Thursday, May 25, 2006 

Moving

For those of you who have made your way to this page it's probably because you have bookmarked my blogspot address. I've moved over to wordpress for a few reasons, mostly because I like the fact that I can categorize my posts and it's a lot more user friendly (me being the user and being html illiterate).

At any rate, you can get to it by going to andrewsikora.com. Please go regularly and post as many comments as possible because I feel validated by them.

Thanks.

Wednesday, May 24, 2006 

How Am I Not Myself?

If you've ever seen the movie I Heart Huckabees you know that this question plays a central role in the way that the main characters discover what is actually real about the lives that they live. Every now and then I'll throw this question into a conversation with a wink and a nod and those in the room who have seen the movie will laugh for a second, but the conversation continues because obviously it's not a real question, it's not like I'm looking for a real answer.

Tonight I want to tell you how I'm not myself.

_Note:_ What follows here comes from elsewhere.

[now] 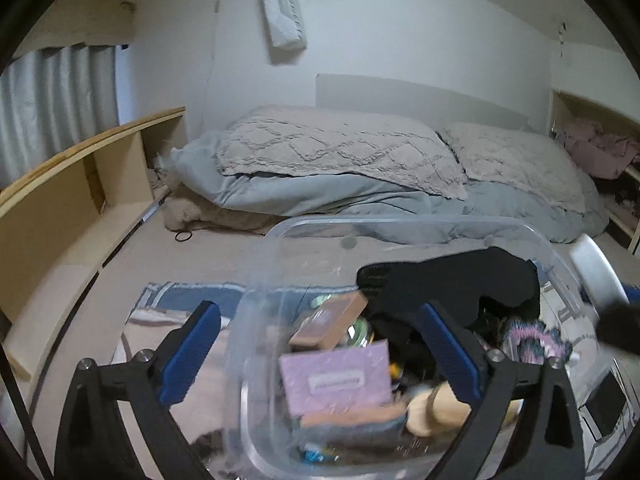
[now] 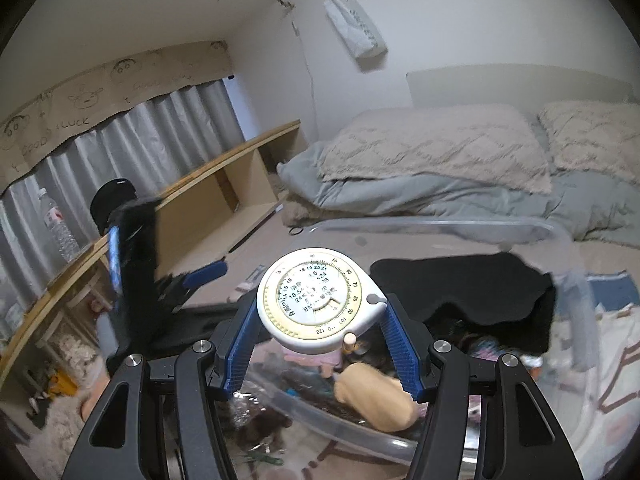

I lead this really complicated life that finds me being at least 3 different people in different situations. If you're reading this you probably know that I work for a church, and if there's anywhere that you would expect someone to be 100% it would be church, but the thing that you aren't factoring in when you think that way is how a church actually works. Depending on the type of church most of the time you only really know about 50% of the people who are in leadership. Why?

Because if you really got to know us you'd run.

Well, that's probably not true, if you got to know us you'd probably stop beating yourself up and we'd probably all be able to finally speak freely.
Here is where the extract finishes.